-- Work instruction --
Could you set down the listing below exactly and omit its images?
-------- Given material --------
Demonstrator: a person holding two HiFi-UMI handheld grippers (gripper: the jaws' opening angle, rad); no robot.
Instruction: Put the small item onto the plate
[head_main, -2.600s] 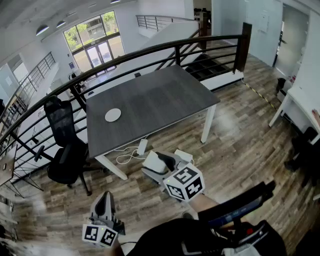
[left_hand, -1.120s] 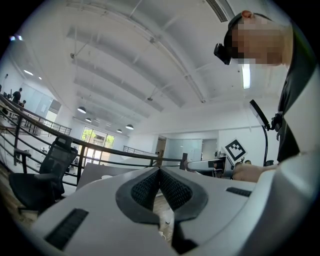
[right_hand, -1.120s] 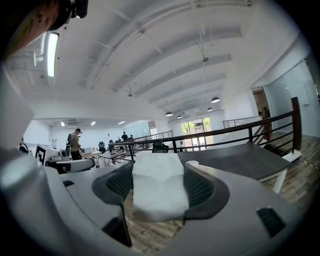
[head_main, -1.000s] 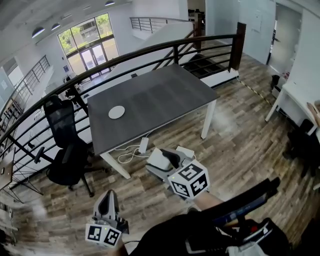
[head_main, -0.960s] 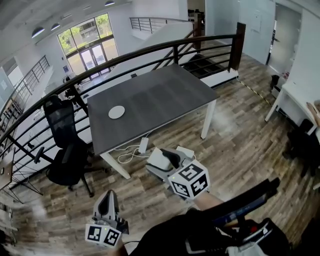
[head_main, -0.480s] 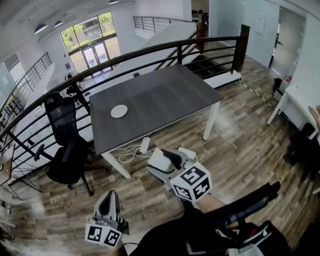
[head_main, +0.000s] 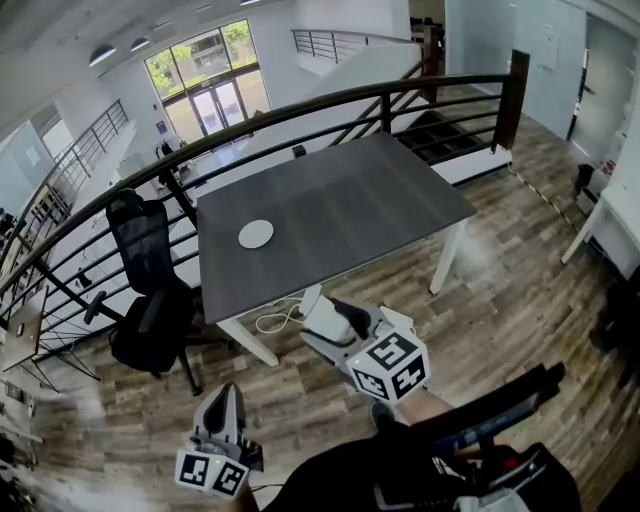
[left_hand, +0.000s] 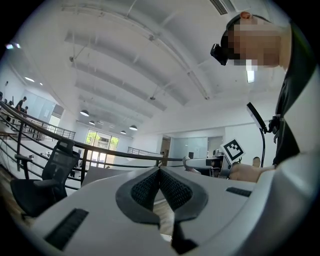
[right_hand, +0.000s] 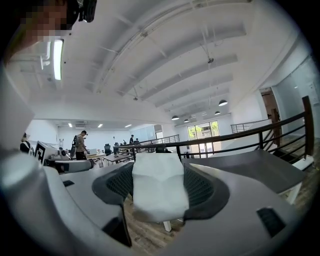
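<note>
A small white plate (head_main: 256, 234) lies near the left edge of the dark grey table (head_main: 350, 205) in the head view. My right gripper (head_main: 322, 311) hovers over the wooden floor in front of the table, shut on a small white soft item (right_hand: 157, 192) that fills the space between its pads. The same white item (head_main: 320, 319) shows at the gripper's tip in the head view. Lower left, my left gripper (head_main: 225, 405) is shut with nothing in it; its pads meet in the left gripper view (left_hand: 160, 179).
A black office chair (head_main: 150, 300) stands left of the table. A dark railing (head_main: 300, 105) runs behind the table, with a stairwell beyond. White cables and a power strip (head_main: 275, 315) lie on the floor under the table's front edge. A white desk (head_main: 610, 220) is at right.
The whole view has shifted: table and plate now sit slightly lower and further right in the head view. Both grippers keep their places and states; the right one still holds the white item.
</note>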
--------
-- Exercise result --
Demonstrator: a person holding two HiFi-UMI handheld grippers (gripper: the jaws' opening angle, rad); no robot.
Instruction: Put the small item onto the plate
[head_main, -2.600s] 
[left_hand, -1.120s] 
[right_hand, -1.120s] 
[head_main, -1.000s] 
[head_main, -0.960s] 
[head_main, -0.480s] 
[head_main, +0.000s] 
[left_hand, +0.000s] 
[right_hand, +0.000s] 
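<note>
A small white plate (head_main: 256, 234) lies near the left edge of the dark grey table (head_main: 350, 205) in the head view. My right gripper (head_main: 322, 311) hovers over the wooden floor in front of the table, shut on a small white soft item (right_hand: 157, 192) that fills the space between its pads. The same white item (head_main: 320, 319) shows at the gripper's tip in the head view. Lower left, my left gripper (head_main: 225, 405) is shut with nothing in it; its pads meet in the left gripper view (left_hand: 160, 179).
A black office chair (head_main: 150, 300) stands left of the table. A dark railing (head_main: 300, 105) runs behind the table, with a stairwell beyond. White cables and a power strip (head_main: 275, 315) lie on the floor under the table's front edge. A white desk (head_main: 610, 220) is at right.
The whole view has shifted: table and plate now sit slightly lower and further right in the head view. Both grippers keep their places and states; the right one still holds the white item.
</note>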

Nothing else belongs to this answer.